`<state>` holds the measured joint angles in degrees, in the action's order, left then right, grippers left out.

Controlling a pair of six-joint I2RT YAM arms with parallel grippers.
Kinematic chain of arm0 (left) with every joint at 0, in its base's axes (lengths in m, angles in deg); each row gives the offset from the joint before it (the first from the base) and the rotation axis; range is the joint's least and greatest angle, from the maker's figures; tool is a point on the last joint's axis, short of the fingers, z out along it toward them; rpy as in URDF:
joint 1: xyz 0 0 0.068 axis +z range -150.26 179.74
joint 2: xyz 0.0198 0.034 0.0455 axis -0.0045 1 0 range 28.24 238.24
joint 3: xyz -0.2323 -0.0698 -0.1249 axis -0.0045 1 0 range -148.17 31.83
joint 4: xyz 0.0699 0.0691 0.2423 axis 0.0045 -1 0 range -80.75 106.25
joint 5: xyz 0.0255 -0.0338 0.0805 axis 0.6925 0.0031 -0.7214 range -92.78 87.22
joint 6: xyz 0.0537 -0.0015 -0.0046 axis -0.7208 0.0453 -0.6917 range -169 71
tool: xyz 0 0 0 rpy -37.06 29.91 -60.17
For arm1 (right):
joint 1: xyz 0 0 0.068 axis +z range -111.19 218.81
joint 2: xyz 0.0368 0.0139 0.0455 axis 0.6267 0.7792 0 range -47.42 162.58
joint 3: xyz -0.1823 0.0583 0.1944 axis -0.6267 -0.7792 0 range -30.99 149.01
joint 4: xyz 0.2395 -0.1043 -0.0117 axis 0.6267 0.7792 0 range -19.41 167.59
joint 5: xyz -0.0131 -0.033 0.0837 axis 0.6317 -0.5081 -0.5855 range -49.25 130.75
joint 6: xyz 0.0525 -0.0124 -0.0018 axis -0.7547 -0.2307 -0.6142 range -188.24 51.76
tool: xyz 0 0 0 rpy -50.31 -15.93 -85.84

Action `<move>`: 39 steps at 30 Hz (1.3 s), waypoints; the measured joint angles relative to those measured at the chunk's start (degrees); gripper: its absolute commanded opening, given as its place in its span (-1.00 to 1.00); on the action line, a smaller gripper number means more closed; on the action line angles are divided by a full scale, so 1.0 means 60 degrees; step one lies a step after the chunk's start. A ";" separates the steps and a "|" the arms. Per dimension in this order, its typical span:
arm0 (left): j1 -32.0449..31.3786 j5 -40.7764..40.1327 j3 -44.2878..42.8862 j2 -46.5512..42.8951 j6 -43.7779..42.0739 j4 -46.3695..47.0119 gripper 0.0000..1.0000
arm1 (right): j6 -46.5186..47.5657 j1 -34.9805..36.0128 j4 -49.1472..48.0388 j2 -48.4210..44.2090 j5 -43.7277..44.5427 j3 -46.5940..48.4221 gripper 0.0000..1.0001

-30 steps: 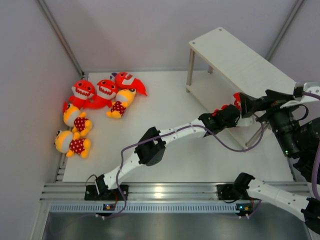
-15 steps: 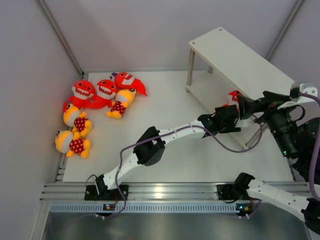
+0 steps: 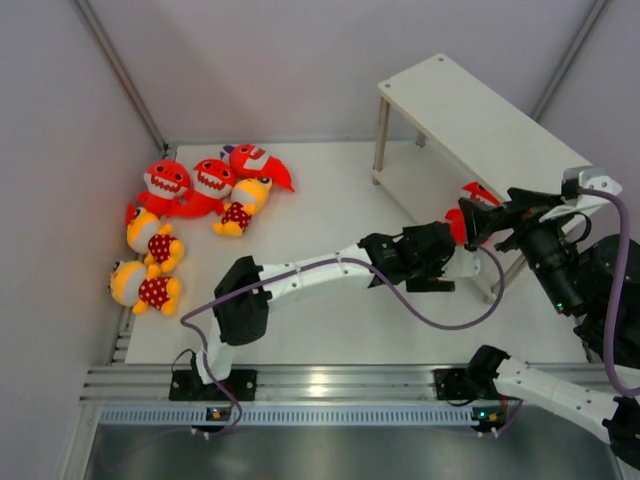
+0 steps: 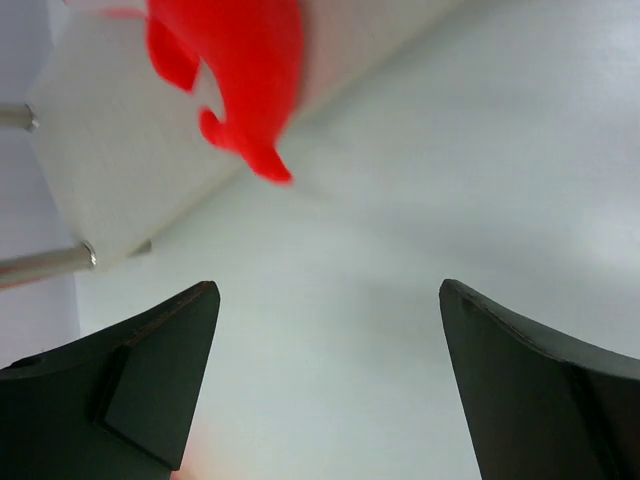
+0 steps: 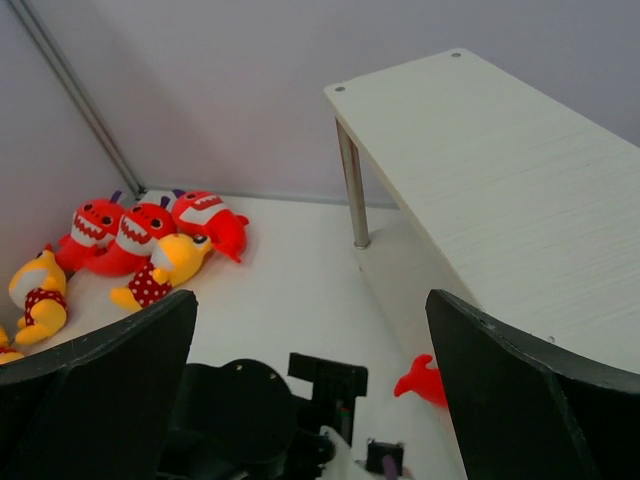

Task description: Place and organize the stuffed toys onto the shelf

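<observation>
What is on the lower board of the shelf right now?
One red shark lies on the shelf's lower board, at its edge. The top board covers most of it and much of that board.

white table (image 3: 330,215) carries shelf (image 3: 480,115) right, stuffed toys (image 3: 212,180) left

The left arm (image 3: 300,278) rises from its base at 7 o'clock, bends at a dark elbow and stretches low toward 3 o'clock. The left gripper (image 4: 325,300) has its fingers spread wide with nothing between them. The right arm (image 3: 548,386) leaves its base at 5 o'clock, runs out toward 4 o'clock, then doubles back at 3 o'clock and points toward 9 o'clock. The right gripper (image 5: 310,305) gapes as well, empty. From above, its tips seem to sit just over the left wrist.
</observation>
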<state>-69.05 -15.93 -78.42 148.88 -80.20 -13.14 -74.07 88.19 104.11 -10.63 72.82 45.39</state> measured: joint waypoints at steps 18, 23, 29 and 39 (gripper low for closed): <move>1.0400 0.2255 0.5380 -0.7012 0.0255 -0.3075 0.91 | 0.0288 0.0000 -0.1206 0.1126 -0.1231 -0.0423 0.99; 1.3420 0.2565 0.3483 -0.4404 -0.0277 -0.2994 0.91 | 0.0514 0.0004 -0.1424 0.1548 -0.1617 -0.0834 0.99; 1.3879 0.2845 0.2346 -0.1184 -0.1351 -0.2554 0.96 | 0.0929 0.0004 -0.1432 0.1723 -0.1530 -0.1188 0.99; 1.3635 0.2849 0.1949 0.0284 -0.3129 -0.1086 0.57 | 0.1701 0.0004 -0.1450 0.1829 -0.1169 -0.1330 0.99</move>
<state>12.76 1.16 -66.73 150.59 -98.98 -19.65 -63.86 88.22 95.41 0.35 65.81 37.41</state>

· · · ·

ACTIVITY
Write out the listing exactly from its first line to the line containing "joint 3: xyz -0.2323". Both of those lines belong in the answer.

ANSWER TO THE PROBLEM
`<state>` holds the measured joint angles in degrees, in the action's order, left then right, grippers left out.

Controlling a pair of six-joint I2RT YAM arms with parallel grippers.
Kinematic chain of arm0 (left) with every joint at 0, in its base's axes (lengths in m, angles in deg); each row gives the offset from the joint before it (the first from the base) and the rotation axis; range is the joint's least and greatest angle, from the maker's figures; tool is a point on the last joint's axis, short of the fingers, z out along it toward them; rpy as in URDF:
joint 1: xyz 0 0 0.068 axis +z range -150.26 179.74
joint 2: xyz 0.0198 0.034 0.0455 axis -0.0045 1 0 range 28.24 238.24
joint 3: xyz -0.2323 -0.0698 -0.1249 axis -0.0045 1 0 range -148.17 31.83

Nothing further is needed to complete the exercise.